One of the essential parts of Egosystems is that, while "playing" with this BOX, people discover the balance that is necessary to find their humanity and feeling free. This is what I hope will arise in those who play while being aware of these situations. All this, as Friedrich Schiller said, can only be discovered through a third impulse called "The impulse of the GAME," by finding beauty through education, and being art, the only tool to access it.

Today, the world is facing the pandemic COVID-19. As Spanish lockdown artist under Coronavirus quarantine, What is a typical day like for you? How do you continue doing your art under these circumstances? 

It is an irritating situation that the world is facing. Just yesterday, I heard on a TV news program a comparison between the current situation of COVID-19 and the myth of Pandora's Box. The conclusion they sought was to encourage the population by saying "hope is the last thing you lose", because hope is the only thing that Pandora could contain when she closed the box ... So I wonder: if Pandora's Box included all the evils of the world, is hope an ethically good concept? Perhaps you do not have to wait for anything to live calmly, because if you expect something, then it is not achieved, despair will appear. Extremes are not good. Neither altruism nor egoism. Solidarity is at the midpoint. And one more thing, why don't they look for Zeus in all this story? I think Egosystems can help us solve this puzzle. 

I now spend my days resting, reviewing ideas, and trying to project new essays. Also, I was looking forward to this interview, which could ́t have arrived at a better time.

What else are you working on at the moment? Next projects? 

I currently have two projects in progress: one of them is still in its initial phase. It deals with the action of man on the environment, more specifically on the sea. The other is somewhat more advanced. It is a more personal project that talks about the relationship between a man and the outside world through art. It is titled "An island in my room". I hope someday to have the opportunity to show it. 
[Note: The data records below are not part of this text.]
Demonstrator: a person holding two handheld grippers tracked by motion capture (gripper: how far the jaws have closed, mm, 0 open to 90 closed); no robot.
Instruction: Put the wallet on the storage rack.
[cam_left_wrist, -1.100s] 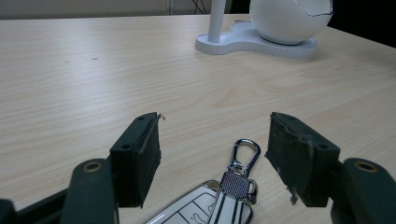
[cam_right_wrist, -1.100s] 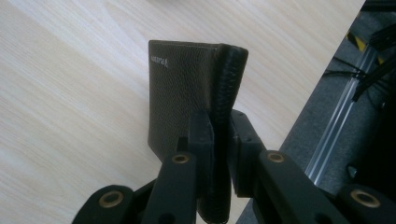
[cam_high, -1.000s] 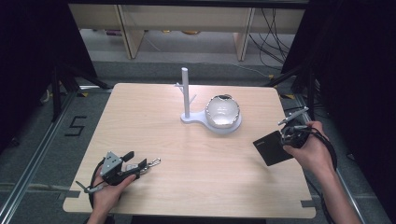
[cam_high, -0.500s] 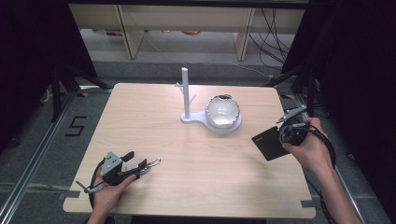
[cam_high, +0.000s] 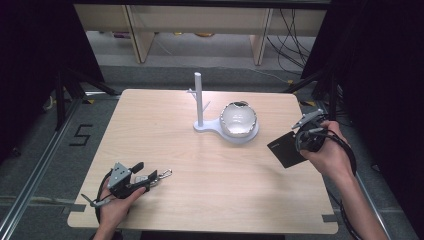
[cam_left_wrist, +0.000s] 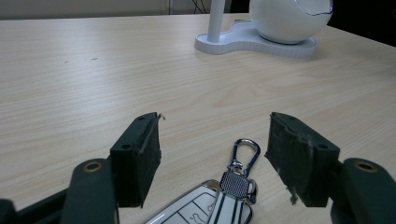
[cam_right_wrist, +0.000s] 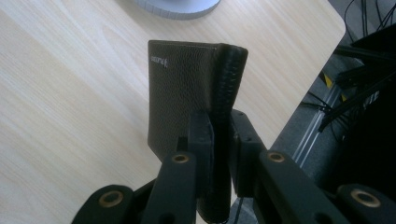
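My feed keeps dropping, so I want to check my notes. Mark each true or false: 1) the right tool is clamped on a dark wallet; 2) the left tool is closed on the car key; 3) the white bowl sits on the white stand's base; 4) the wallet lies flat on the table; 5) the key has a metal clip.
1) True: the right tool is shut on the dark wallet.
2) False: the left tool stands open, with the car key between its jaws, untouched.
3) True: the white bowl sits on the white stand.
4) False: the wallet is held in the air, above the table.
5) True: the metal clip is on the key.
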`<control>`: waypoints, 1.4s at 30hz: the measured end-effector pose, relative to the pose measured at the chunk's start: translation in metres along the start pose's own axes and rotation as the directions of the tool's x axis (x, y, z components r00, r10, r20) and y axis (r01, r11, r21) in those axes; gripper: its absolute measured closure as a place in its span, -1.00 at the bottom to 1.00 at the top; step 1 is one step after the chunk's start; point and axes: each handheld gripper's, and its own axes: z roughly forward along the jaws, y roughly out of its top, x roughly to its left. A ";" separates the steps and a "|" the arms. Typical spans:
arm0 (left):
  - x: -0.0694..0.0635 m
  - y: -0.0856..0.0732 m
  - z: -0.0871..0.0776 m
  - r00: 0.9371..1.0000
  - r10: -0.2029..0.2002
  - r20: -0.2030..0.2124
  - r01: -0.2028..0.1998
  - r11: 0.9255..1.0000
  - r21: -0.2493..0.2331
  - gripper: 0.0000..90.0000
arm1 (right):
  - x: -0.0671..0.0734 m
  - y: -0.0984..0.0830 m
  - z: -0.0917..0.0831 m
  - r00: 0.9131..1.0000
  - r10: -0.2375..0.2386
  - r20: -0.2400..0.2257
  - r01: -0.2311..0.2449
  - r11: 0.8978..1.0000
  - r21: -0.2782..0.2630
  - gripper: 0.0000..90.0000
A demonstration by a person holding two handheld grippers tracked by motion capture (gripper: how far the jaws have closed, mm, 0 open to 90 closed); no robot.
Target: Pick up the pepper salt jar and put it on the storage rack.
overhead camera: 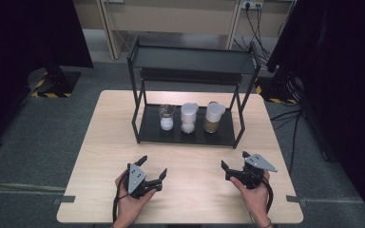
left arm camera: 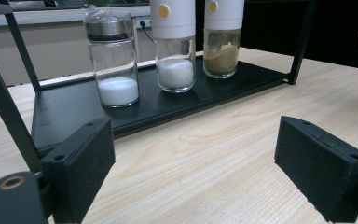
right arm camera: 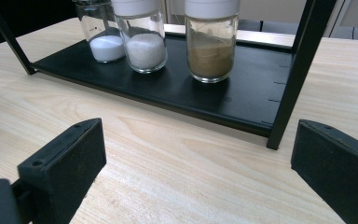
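Three glass jars stand in a row on the bottom shelf of a black two-tier rack [overhead camera: 190, 137]. The left jar [overhead camera: 166, 117] has a clear and metal lid and holds white powder [left arm camera: 117, 91]. A white-capped jar in the middle [overhead camera: 188, 118] holds white grains [left arm camera: 176, 73]. To its right, another white-capped jar [overhead camera: 213, 117] holds brown powder [right arm camera: 211, 58]. My left gripper [overhead camera: 153, 166] rests open on the table, in front of the rack. On the near right my right gripper [overhead camera: 235, 159] is also open. Both hold nothing.
The rack's top shelf [overhead camera: 194, 59] is bare and overhangs the jars. Its black corner posts [right arm camera: 294, 70] stand between the grippers and the shelf. Light wood table [overhead camera: 190, 190] stretches around the hands. Dark curtains and cables flank the table.
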 end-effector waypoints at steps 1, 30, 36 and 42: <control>0.000 0.000 0.000 1.000 0.001 0.000 -0.001 1.000 0.000 -0.74 | 0.000 0.000 -0.001 1.000 0.001 0.000 -0.001 1.000 0.000 -0.92; -0.001 0.000 0.000 1.000 0.001 0.002 -0.001 1.000 -0.001 -0.74 | -0.008 -0.015 -0.019 1.000 0.018 0.026 -0.018 1.000 -0.002 -0.92; -0.001 0.000 0.000 1.000 0.001 0.002 -0.001 1.000 -0.001 -0.74 | -0.010 -0.018 -0.022 0.999 0.019 0.030 -0.018 1.000 -0.004 -0.92; -0.001 0.000 0.000 1.000 0.002 0.001 -0.002 1.000 -0.001 -0.74 | -0.011 -0.021 -0.025 0.999 0.022 0.033 -0.022 1.000 -0.006 -0.92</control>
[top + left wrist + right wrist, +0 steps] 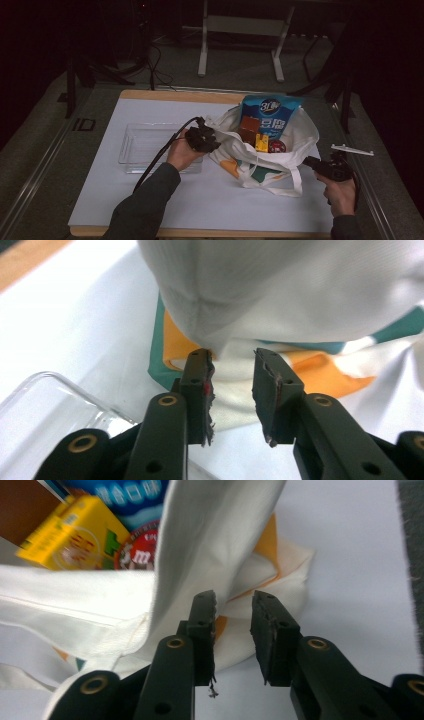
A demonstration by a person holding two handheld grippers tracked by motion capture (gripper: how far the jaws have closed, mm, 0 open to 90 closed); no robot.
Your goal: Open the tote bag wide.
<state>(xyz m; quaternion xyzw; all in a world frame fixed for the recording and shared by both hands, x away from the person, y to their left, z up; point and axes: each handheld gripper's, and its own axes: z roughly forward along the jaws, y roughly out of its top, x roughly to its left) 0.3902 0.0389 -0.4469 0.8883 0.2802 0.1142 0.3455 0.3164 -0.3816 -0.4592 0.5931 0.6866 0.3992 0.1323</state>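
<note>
A white tote bag [287, 156] with orange and teal print stands open on the white sheet, right of centre. Inside it are a blue snack packet [270, 112], a brown box [248, 127], a yellow box [261, 141] and a red round packet [276, 146]. My left gripper [212, 141] sits at the bag's left rim; in the left gripper view its jaws stand apart [232, 375] just short of the bag's cloth [300, 295]. My right gripper [309, 161] is at the bag's right side, open [233, 615], with the bag's wall [210, 540] just beyond its tips.
A clear plastic tray [135, 150] lies on the sheet left of the bag, partly under my left hand. The white sheet [200, 200] covers a wooden board. Dark floor and a white stand's legs [202, 55] lie beyond the table.
</note>
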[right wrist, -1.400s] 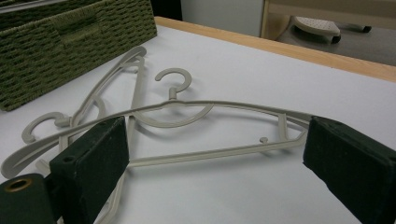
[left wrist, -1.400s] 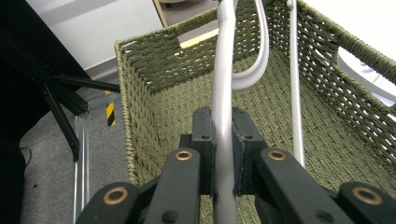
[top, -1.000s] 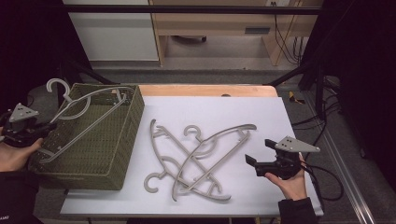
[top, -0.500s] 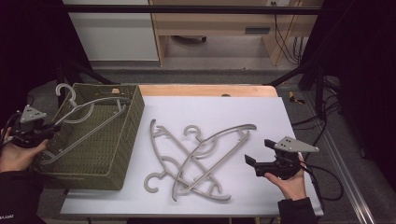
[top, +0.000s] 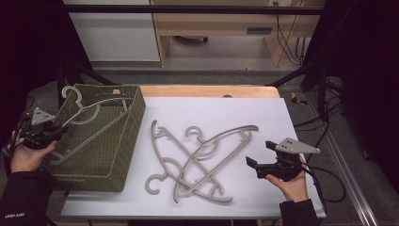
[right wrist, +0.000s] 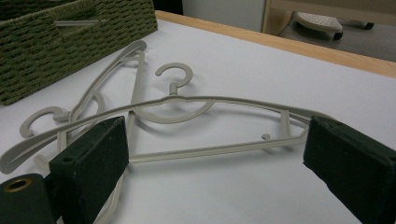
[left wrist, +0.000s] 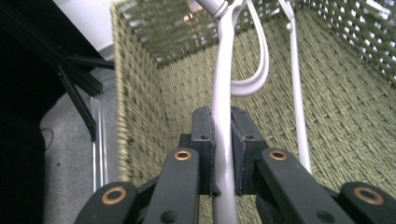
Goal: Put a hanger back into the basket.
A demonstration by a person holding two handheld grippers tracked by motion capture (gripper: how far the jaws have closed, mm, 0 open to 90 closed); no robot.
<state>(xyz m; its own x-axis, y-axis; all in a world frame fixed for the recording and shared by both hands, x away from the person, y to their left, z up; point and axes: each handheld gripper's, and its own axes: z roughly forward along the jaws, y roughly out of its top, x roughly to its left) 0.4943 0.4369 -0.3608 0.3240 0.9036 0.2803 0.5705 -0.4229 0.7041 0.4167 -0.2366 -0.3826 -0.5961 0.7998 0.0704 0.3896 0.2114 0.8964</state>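
We see a pale grey plastic hanger, thin and curved, inside the green woven basket. Its long axis slants, hook toward the far left corner. Our left gripper is clamped on its bar; the right gripper gapes wide. Since earlier, the hanger has sunk lower into the basket.

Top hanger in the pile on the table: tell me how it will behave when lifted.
The top hanger looks like thin moulded plastic, so probably light and fairly stiff. It lies crossed over the other hangers, so its hook may snag and drag them. Its smooth bar could pivot between the fingers.
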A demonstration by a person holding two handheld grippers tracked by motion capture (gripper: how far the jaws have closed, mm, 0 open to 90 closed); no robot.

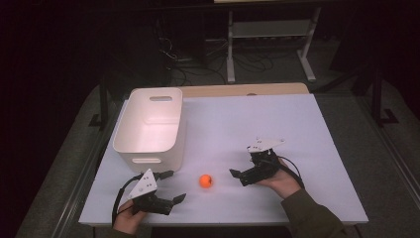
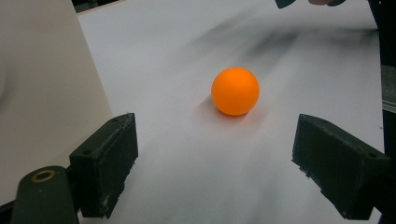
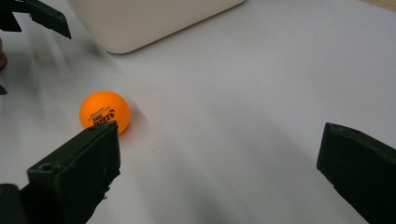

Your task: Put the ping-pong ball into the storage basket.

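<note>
From the high view, a small round orange plastic ball (image 1: 206, 181) lies on the white tabletop (image 1: 277, 129) near its front edge, about midway between the left gripper (image 1: 173, 186) and the right gripper (image 1: 236, 174), touching neither; both sets of jaws stand wide apart and hold nothing. A white rectangular plastic bin (image 1: 151, 126) with slot handles sits toward the tabletop's left edge, behind the left gripper. In the left gripper view the ball (image 2: 235, 91) shows a smooth, matte, unmarked face and rests ahead of the wide-spread jaws, slightly right of the middle of the gap, with the bin's pale wall (image 2: 42, 93) close on the left. In the right gripper view the ball (image 3: 104, 112) lies beyond the tip of the left-hand jaw rather than between the jaws, and here its other face carries dark printed lettering, upside down and too small to read surely; the bin's rounded lower edge (image 3: 154, 23) lies farther off.
</note>
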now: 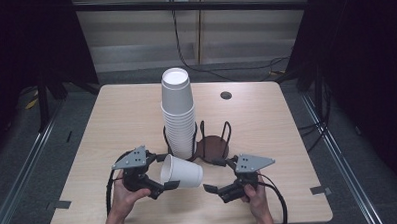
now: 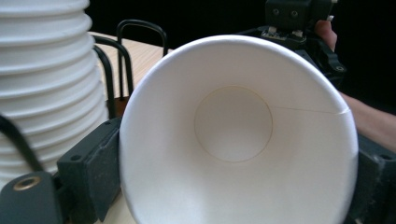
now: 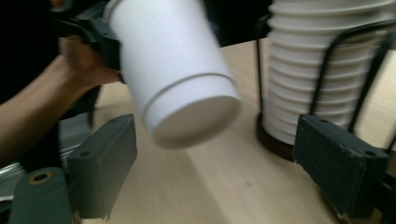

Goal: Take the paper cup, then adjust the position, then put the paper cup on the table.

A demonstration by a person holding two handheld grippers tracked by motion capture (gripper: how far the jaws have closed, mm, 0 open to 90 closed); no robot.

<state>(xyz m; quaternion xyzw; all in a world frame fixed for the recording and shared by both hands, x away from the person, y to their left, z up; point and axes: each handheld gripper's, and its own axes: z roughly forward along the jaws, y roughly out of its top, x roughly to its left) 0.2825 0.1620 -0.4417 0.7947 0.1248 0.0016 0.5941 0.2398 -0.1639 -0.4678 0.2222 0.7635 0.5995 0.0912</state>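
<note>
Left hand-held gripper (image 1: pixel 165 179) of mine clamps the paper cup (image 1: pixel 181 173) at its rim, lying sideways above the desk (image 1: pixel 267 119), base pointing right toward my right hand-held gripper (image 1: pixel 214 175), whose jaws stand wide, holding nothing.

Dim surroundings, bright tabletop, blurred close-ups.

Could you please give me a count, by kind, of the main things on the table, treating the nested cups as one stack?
Tall stack of nested white paper cups: 1
Single white paper cup lying sideways, held by the left tongs: 1
Black wire cup holder with round dark wooden bases: 1
Hand-held black tongs: 2, left and right
Total: 5
</note>
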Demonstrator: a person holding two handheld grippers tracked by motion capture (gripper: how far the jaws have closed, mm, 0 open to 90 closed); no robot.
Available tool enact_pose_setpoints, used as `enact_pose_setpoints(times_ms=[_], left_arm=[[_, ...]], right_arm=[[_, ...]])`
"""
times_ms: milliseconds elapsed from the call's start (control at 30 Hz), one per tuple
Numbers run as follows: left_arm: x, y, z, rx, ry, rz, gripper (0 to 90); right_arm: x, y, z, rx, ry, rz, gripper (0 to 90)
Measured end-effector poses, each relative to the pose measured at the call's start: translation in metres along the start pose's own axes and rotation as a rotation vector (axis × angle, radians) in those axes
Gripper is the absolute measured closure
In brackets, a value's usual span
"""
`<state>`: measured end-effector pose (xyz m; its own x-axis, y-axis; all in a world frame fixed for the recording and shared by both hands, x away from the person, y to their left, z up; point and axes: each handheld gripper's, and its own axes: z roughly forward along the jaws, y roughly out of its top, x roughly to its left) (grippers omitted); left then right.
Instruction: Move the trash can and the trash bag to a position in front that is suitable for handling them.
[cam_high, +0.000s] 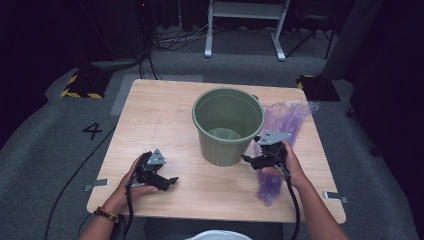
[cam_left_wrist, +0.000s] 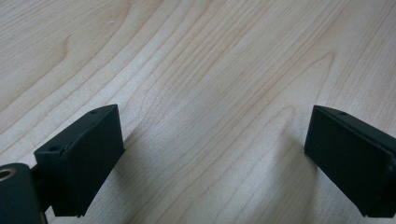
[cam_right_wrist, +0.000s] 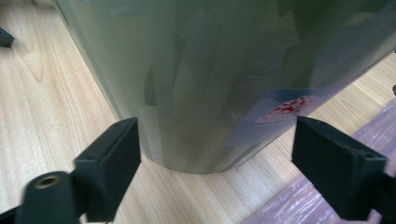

What other interests do you have outside of art? 

I like music, movies and also usually go to the theater. I attempt to discover other cultures and travel whenever I have free time during the holidays. I have also been studying a degree in philosophy for a while. I am 45 years old, but I think that it is never too late. Contact with nature and going out to have fun with friends are also essential for me too.

Pablo, Share something you would like the world to know about you? 

I would just like to remind artists of a message from Schiller, again, so that each one will believe in their truth. "Live with your century, but don't be its creature, Work for your contemporaries, but create what they need, not what they praise." 

A big hug to the Al-Tiba9 community.